La pobreza energética es la incapacidad que presenta un hogar a la hora de pagar una cantidad mínima de energía para satisfacer sus necesidades domésticas. Como puede ser mantener la vivienda en condiciones de climatización adecuadas para la salud (18 a 21 grados en invierno y 25 en verano). Otra circunstancia de pobreza energética se da cuando un hogar se ve obligado a destinar una parte excesiva de sus ingresos a pagar la factura energética de su vivienda. Las causas que pueden generar este tipo de situación de precariedad son: bajos ingresos en el hogar, calidad insuficiente de la vivienda y los precios elevados de la energía.

Según un informe presentado por la Asociación de Ciencias Ambientales (ACA), cuyo título es “Pobreza, vulnerabilidad y desigualdad energética. Nuevos enfoques de análisis. España 2006-2016”, el 11% de los hogares españoles se declara incapaz de de mantener su vivienda a una temperatura adecuada en los meses de frío.
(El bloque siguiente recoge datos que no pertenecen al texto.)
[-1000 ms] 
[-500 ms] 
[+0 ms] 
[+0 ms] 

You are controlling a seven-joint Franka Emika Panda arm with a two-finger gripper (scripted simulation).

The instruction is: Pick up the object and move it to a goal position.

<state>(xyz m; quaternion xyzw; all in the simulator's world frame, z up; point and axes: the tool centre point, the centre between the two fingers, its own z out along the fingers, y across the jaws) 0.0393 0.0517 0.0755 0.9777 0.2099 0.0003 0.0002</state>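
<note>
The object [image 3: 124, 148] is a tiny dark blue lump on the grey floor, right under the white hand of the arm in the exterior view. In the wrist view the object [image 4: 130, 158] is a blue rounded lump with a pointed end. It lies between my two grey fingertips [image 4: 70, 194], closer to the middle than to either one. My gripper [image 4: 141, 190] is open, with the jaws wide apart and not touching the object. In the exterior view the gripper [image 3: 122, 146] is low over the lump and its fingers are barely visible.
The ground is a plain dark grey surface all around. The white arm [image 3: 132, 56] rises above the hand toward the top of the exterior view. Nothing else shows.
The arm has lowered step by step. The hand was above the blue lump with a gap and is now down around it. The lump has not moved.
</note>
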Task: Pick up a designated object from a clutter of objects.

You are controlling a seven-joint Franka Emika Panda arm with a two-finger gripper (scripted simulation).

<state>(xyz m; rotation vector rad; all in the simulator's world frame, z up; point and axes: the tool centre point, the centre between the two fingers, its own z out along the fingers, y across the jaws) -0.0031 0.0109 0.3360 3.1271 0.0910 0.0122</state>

Esto quiere decir que la pobreza energética sigue siendo una realidad en España.

Asimismo, el estudio revela que el 15 % de las familias españolas destinan más del 10% de sus ingresos anuales a la compra de energía para su vivienda. Datos alarmantes cuyas principales causas han sido el incremento del precio del gas en un 67 % y la subida de la electricidad en un 73% con respecto a 2006.

Aunque lo más importante de todo son las consecuencias que la pobreza energética tiene para la calidad de vida y la salud de las personas. Así, según la Organización Mundial de la Salud (OMS), esta situación de precariedad en los hogares vulnerables podría estar causando hasta el 30 % de las muertes prematuras de invierno. La Asociación de Ciencias Ambientales propone que la solución a todo esto venga de la mano de una actuación coordinada y de entendimiento por parte de la administración, empresas suministradoras, ONGs y movimientos ciudadanos.